Setelah wanita itu pergi ayah Do Hyun pun berkata "Wah pemandangan nya luar biasa , ayah suka "ucap ayah Do Hyun.
"Mamah juga "jawab mamah Hyo jin.
"Hari ini hari yang cerah dan kita semua terlihat sangat bahagia , mamah dan ayah tidak mau pergi berjalan jalan bersama , kalian pergilah berkencan hari ini kami akan tunggu di sini saja "ucap Senja .
"Iya ... Senja benar ayah , mamah ... kalian harus pergi berdua kami akan tunggu disini saja "ucap Rey .
"Haruskah ??"tanya Ayah Do Hyun.
"Iya harus "jawab mereka semua .
"Baiklah kalau begitu "jawab ayah Do Hyun.
Ayah Do Hyun pun pergi berjalan jalan bersama mamah Hyo jin hanya berdua saja , melihat itu membuat Senja dan yang lainnya tersenyum , sementara itu anak anak sedang asik bermain kejar kejaran dan para orang tua sedang melihat wajah ceria anak anak mereka .
Tiba tiba saja Chun-seok berkata " Jika aku lebih dulu pergi , kalain harus jaga putraku seperti kalian jaga putra dan putri kalian "ucap Chun-seok.
"Aku juga berharap banyak pada kalian , harapan ku juga begitu "jawab Rey .
"Kami juga ..."jawab Senja dan Ji-ah.
Ji-bin hanya menatap semua sahabat nya kemudian berkata "Haruskah membahas pergi sekarang, bahas nanti saja . untuk hari ini bersenang senang lah , aku juga akan melakukan keinginan kalian tapi aku berharap tidak ada yang pergi duluan danjika akan pergi harus pergi bersama sama "ucap Ji-bin.

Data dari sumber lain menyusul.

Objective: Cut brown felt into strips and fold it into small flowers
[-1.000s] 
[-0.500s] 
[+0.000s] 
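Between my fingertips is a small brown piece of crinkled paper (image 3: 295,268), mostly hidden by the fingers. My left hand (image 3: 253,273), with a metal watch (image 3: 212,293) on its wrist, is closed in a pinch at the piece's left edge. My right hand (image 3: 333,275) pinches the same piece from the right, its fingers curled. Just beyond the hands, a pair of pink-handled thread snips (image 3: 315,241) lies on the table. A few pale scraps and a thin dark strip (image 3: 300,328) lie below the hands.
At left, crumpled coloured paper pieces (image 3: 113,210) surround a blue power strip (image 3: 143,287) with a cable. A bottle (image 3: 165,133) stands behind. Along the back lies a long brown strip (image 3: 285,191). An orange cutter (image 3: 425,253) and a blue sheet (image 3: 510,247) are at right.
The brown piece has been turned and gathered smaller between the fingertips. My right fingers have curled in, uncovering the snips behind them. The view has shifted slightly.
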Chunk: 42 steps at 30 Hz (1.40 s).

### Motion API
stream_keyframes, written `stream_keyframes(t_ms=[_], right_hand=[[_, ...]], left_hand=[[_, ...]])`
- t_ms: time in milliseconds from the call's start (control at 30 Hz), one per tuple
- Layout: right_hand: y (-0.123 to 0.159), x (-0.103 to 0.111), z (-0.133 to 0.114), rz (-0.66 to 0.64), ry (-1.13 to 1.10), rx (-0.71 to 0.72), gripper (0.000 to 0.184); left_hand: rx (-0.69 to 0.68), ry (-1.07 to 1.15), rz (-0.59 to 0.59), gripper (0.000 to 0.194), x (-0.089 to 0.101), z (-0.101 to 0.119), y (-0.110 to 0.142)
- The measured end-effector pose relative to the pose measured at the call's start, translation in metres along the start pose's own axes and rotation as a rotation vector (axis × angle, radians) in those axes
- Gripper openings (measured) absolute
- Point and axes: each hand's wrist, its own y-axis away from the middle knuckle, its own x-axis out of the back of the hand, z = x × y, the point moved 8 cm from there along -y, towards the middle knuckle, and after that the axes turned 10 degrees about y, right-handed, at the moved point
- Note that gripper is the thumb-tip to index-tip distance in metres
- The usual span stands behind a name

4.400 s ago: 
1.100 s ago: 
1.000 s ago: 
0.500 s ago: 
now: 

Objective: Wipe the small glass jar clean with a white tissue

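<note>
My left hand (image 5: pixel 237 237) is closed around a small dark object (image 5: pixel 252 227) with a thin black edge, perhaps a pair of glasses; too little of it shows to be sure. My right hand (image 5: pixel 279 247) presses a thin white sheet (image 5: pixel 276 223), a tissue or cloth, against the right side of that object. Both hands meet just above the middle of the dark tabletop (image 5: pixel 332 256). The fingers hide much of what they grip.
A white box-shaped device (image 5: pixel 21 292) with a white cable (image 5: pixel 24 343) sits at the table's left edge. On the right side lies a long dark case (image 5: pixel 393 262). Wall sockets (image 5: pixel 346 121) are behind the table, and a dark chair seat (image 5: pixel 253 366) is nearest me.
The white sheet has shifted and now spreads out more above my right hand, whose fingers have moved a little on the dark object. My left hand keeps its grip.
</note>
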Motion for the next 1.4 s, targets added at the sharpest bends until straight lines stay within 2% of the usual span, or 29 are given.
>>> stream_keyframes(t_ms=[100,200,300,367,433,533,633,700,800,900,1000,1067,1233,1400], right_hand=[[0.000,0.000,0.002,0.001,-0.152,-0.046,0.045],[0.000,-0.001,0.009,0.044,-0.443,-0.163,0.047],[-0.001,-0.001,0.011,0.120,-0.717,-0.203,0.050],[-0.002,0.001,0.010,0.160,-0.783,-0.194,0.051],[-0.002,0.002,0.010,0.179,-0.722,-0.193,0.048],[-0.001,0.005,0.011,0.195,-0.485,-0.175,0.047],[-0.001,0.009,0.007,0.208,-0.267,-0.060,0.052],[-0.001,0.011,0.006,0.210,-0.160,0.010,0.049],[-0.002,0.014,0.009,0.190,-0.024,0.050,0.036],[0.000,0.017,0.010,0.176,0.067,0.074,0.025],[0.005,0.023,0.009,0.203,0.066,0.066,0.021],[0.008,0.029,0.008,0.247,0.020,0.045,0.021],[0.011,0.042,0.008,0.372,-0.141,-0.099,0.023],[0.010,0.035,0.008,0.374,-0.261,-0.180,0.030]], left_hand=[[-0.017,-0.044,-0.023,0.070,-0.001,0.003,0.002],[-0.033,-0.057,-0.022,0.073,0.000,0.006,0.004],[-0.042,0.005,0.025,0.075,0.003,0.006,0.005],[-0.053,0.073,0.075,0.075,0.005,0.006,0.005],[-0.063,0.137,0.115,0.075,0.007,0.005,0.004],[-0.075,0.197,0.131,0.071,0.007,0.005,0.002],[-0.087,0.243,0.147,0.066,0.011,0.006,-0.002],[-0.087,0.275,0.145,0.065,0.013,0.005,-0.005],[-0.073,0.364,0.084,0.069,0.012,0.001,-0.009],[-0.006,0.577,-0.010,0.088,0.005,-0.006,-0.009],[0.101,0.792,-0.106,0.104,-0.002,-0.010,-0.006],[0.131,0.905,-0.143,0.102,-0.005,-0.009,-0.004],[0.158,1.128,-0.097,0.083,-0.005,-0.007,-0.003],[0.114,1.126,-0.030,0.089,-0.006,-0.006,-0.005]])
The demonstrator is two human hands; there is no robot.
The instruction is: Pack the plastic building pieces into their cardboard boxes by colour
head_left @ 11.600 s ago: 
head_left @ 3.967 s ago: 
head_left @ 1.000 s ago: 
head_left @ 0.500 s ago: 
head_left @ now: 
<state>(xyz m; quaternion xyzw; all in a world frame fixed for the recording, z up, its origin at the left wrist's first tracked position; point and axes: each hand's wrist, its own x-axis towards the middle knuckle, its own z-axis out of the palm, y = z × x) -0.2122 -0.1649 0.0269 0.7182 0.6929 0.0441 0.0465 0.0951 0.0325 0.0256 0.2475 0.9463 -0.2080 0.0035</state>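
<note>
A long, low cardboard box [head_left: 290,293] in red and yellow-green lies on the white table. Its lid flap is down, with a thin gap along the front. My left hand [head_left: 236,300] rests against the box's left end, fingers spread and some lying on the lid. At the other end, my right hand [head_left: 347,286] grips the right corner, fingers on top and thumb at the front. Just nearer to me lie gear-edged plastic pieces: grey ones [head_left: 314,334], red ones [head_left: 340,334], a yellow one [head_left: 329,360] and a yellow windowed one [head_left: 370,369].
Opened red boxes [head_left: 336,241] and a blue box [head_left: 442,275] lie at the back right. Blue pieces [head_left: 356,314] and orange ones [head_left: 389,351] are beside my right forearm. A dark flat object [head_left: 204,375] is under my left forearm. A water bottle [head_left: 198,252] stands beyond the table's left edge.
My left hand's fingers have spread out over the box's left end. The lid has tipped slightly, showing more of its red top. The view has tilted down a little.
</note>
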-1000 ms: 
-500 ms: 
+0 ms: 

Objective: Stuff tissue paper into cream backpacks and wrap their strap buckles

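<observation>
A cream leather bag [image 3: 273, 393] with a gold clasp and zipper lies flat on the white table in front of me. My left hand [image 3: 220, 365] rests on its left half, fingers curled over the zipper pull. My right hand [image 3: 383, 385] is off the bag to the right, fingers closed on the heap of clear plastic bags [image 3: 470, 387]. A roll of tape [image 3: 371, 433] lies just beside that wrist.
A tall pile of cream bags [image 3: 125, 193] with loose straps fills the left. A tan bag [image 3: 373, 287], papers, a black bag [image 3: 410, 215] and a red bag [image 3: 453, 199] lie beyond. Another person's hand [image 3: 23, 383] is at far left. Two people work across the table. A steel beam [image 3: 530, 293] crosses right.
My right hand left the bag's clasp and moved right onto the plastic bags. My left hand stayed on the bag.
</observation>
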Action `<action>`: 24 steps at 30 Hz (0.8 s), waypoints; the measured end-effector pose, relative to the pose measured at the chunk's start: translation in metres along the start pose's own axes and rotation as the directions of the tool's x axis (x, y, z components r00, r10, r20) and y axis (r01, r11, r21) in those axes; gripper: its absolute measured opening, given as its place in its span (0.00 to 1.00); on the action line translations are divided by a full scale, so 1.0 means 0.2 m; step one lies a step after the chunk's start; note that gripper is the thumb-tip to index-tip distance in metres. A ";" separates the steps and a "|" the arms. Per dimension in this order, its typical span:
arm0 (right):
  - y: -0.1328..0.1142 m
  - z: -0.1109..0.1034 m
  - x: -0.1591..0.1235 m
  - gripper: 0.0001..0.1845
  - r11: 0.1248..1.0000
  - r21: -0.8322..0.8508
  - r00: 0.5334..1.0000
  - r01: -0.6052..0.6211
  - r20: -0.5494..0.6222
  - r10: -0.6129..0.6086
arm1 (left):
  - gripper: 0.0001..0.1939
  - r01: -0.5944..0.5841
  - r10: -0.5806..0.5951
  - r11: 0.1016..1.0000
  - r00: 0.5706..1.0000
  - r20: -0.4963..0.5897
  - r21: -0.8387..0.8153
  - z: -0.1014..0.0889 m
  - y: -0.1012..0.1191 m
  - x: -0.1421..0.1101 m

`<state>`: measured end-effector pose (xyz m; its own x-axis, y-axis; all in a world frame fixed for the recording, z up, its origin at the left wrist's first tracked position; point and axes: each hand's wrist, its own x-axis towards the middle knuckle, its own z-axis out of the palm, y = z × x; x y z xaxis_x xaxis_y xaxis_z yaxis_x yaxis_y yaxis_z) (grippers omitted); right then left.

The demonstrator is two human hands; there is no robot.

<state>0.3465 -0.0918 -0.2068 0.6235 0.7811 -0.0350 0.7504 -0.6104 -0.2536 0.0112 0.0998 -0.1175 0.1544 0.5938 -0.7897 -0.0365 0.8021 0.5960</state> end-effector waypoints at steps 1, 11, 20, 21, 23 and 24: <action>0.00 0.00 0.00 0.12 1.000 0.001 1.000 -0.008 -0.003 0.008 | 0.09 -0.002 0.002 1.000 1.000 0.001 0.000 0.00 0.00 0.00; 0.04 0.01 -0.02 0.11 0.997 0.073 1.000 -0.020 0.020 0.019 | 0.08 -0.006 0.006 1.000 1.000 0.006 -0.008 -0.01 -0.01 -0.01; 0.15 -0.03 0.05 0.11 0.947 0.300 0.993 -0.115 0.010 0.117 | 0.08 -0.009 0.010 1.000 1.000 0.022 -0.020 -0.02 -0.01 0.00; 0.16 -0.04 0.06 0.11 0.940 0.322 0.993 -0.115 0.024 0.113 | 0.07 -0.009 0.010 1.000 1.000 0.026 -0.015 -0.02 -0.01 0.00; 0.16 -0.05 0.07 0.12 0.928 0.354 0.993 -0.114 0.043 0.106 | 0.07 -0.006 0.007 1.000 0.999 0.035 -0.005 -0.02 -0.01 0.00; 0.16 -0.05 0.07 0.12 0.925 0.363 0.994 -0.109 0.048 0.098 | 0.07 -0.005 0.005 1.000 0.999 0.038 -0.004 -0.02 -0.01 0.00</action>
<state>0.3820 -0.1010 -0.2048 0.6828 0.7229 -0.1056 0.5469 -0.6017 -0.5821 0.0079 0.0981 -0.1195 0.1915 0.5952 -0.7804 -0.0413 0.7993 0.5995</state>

Mereka pun menatap satu sama lain lalu tersenyum bahagia sekali , senyuman yang hari ini mereka keluarkan sangat indah sekali .
Setelah agak lama berada di sana , mereka pun hendak pergi pulang karena ayah Do Hyun dan mamah Hyo jin sudah kembali tetapi tiba tiba Wanita tadi datang kembali dan terlihat sedang mencari cari sesuatu .
"Cari apa ??"tanya Senja .
Setelah mendapatkan keinginannya kemudian wanita itu menunduk lalu berkata "maafkan aku ... aku sudah mendapatkan keinginan ku "ucapnya kemudian pergi dari tempat itu .
Ji-bin bertanya tanya dalam hatinya bahwa "Apa yang dia lakukan?? dasar aneh "ucapnya dalam batinnya .
"tidak apa "jawab Senja .
Senja dan yang lainnya segera membersihkan tempat mereka lalu pergi lagi ke tempat lain dengan penuh semangat yang luar biasa.